# Scratchbuilt Death Star



## miniature sun (May 1, 2005)

Just got back from IPMS Scale Model World in Telford and had to share these pics with you. The model is entirely scratchbuilt, about the size of a basketball and was made by a guy called Martin whose surname escapes me...I'll post it as soon as I find out as he deserves much praise for such a magnificent job....


----------



## Paulbo (Sep 16, 2004)

Very cool! Thanks for sharing, Iain.

Of course, it's totally inaccurate - that third part from the left on the 87th level below the thingamajig is just *wrong*


----------



## thunderbearr (Jul 16, 2005)

Indeed. He needs Paul's PE set for that deck.


----------



## Paulbo (Sep 16, 2004)

I'm afraid I don't have accurate references for the 87th level


----------



## jheilman (Aug 30, 2001)

Slacker 

I can't imagine how long it took to scratch-build all those layers. Great job.


----------



## Ace Airspeed (May 16, 2010)

jheilman said:


> I can't imagine how long it took to scratch-build all those layers. Great job.


Agreed. That is patience and persistence at very high levels. 

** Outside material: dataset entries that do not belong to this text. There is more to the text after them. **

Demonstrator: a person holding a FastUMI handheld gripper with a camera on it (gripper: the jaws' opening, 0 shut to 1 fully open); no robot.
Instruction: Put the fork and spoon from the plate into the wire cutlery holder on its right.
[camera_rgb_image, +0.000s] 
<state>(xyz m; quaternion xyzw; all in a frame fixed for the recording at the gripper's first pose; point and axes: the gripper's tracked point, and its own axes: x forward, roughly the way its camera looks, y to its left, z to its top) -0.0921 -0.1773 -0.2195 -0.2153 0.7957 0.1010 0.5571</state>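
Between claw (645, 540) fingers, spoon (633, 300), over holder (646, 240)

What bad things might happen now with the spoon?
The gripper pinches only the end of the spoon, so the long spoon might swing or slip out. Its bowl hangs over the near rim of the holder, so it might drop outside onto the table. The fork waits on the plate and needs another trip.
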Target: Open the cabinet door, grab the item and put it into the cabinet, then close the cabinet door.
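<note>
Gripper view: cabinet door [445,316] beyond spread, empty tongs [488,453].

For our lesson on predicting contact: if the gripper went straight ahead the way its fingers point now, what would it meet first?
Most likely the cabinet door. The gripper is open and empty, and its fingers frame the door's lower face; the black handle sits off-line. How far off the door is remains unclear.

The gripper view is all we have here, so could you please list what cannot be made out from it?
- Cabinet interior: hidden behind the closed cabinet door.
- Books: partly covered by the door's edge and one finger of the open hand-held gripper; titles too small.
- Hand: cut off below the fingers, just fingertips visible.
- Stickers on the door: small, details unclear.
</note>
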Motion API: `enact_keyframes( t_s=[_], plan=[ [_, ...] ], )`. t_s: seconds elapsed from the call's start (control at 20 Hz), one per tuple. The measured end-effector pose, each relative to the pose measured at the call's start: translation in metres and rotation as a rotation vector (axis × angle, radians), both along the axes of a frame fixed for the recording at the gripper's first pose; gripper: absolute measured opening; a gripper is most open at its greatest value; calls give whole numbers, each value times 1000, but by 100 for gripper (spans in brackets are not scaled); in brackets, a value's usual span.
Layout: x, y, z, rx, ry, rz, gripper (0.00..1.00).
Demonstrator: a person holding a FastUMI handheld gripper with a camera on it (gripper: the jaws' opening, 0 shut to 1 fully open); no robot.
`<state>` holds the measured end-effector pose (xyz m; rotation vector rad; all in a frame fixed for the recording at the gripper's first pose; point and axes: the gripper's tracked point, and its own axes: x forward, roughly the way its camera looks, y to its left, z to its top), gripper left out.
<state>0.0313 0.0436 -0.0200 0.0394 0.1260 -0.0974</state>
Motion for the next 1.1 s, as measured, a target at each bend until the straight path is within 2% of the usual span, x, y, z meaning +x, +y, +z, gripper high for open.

Great looking build! :thumbsup:


----------



## rkoenn (Dec 18, 2007)

That is amazing but I can tell you that I just could never go into that type of detail. I guess I am more of a quantity with good quality than a QUALITYYYYYY modeler. I think I would lose my mind going to that level of detail and the work involved. I will give him accolades and I love to see something like that though.

Bob K.


----------



## moonbus01 (Jun 4, 2010)

Pretty mind-boggling. I bet it is verrry fragile.


----------



## Nova Designs (Oct 10, 2000)

VERY cool!


----------



## Gslinger (Feb 7, 2009)

Very nice work!! I like this build a lot! Thanks for posting.


----------



## Stu Pidasso (Apr 5, 2008)

Stunning! I would never even attempt at trying to cast one of those things, unles it was deck by deck...


----------